> [WHAT THIS TASK INVOLVES] Output the listing below, all of it, exactly as given.

> [AVAILABLE DATA]
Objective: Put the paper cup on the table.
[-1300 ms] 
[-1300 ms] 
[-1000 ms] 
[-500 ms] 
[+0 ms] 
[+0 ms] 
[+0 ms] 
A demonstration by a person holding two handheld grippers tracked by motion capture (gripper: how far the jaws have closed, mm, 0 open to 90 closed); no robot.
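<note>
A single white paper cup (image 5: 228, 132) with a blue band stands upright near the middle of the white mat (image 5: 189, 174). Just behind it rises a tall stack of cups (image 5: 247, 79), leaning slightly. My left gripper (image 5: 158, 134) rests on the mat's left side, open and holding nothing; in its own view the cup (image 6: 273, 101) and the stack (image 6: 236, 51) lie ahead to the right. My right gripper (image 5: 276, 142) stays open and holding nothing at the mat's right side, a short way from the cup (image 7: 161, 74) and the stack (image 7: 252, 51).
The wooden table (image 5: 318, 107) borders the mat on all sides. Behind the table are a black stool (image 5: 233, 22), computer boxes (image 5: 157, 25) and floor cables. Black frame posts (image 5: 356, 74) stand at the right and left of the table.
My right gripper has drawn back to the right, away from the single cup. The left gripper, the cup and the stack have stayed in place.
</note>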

> [EXERCISE ANSWER]
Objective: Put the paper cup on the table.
[-1300 ms] 
[-1300 ms] 
[-1000 ms] 
[-500 ms] 
[+0 ms] 
[+0 ms] 
[+0 ms] 
A demonstration by a person holding two handheld grippers tracked by motion capture (gripper: how far the jaws have closed, mm, 0 open to 90 closed); no robot.
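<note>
A single white paper cup (image 5: 228, 132) with a blue band stands upright near the middle of the white mat (image 5: 189, 174). Just behind it rises a tall stack of cups (image 5: 247, 79), leaning slightly. My left gripper (image 5: 158, 134) rests on the mat's left side, open and holding nothing; in its own view the cup (image 6: 273, 101) and the stack (image 6: 236, 51) lie ahead to the right. My right gripper (image 5: 276, 142) stays open and holding nothing at the mat's right side, a short way from the cup (image 7: 161, 74) and the stack (image 7: 252, 51).
The wooden table (image 5: 318, 107) borders the mat on all sides. Behind the table are a black stool (image 5: 233, 22), computer boxes (image 5: 157, 25) and floor cables. Black frame posts (image 5: 356, 74) stand at the right and left of the table.
My right gripper has drawn back to the right, away from the single cup. The left gripper, the cup and the stack have stayed in place.
</note>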

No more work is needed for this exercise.